_PROBLEM_.
Repeat exactly, and only, the lines below starting at the line that contains "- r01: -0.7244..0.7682" and ending at the line that contains "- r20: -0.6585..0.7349", inclusive of both.

_DATA BELOW_.
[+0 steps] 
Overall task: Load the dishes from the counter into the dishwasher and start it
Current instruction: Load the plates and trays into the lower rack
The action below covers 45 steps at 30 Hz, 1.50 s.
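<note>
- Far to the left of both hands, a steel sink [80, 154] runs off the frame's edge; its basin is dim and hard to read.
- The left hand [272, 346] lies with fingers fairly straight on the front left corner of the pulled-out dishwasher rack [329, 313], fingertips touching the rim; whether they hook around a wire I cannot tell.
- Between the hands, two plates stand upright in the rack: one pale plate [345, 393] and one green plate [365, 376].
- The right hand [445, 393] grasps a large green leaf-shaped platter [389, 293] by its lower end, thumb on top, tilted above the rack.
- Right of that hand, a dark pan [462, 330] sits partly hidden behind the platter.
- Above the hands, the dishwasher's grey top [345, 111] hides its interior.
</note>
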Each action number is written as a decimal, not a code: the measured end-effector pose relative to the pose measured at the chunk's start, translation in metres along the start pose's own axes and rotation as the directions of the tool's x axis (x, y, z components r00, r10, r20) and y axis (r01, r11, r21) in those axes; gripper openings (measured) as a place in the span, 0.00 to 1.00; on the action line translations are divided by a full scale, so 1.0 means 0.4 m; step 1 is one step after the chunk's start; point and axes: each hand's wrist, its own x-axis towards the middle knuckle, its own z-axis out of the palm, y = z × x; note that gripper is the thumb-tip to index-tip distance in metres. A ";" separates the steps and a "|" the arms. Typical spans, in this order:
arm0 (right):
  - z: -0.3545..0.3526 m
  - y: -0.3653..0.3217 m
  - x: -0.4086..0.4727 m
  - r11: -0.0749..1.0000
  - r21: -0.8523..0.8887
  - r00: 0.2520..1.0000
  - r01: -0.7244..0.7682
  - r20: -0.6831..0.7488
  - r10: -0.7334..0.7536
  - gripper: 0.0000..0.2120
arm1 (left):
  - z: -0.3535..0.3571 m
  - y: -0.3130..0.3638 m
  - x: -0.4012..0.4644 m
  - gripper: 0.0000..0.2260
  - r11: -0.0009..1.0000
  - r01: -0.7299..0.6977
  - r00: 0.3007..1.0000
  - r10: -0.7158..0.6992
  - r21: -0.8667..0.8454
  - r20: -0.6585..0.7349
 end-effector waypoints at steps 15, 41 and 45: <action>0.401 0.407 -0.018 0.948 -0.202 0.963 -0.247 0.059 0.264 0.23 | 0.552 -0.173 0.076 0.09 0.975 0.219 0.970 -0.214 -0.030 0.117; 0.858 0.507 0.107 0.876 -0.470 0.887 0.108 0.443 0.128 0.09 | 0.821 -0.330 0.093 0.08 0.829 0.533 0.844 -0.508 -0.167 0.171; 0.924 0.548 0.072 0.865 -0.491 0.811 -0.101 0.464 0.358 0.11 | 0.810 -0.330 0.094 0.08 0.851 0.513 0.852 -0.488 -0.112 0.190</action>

_ANSWER BOX_.
  - r01: -0.7244..0.7682
  - r20: -0.6831..0.7488
  - r10: -0.7334..0.7536
  - gripper: 0.0000..0.2120
arm1 (left):
  - z: -0.3535..0.3571 m
  - y: -0.3130..0.3638 m
  - x: -0.4012..0.4644 m
  - gripper: 0.0000..0.2260
  - r11: -0.0009..1.0000
  - r01: -0.7299..0.6977
  - r00: 0.3007..1.0000
  - r10: -0.7158..0.6992
  - r21: -0.8667..0.8454
  - r20: -0.6585..0.7349

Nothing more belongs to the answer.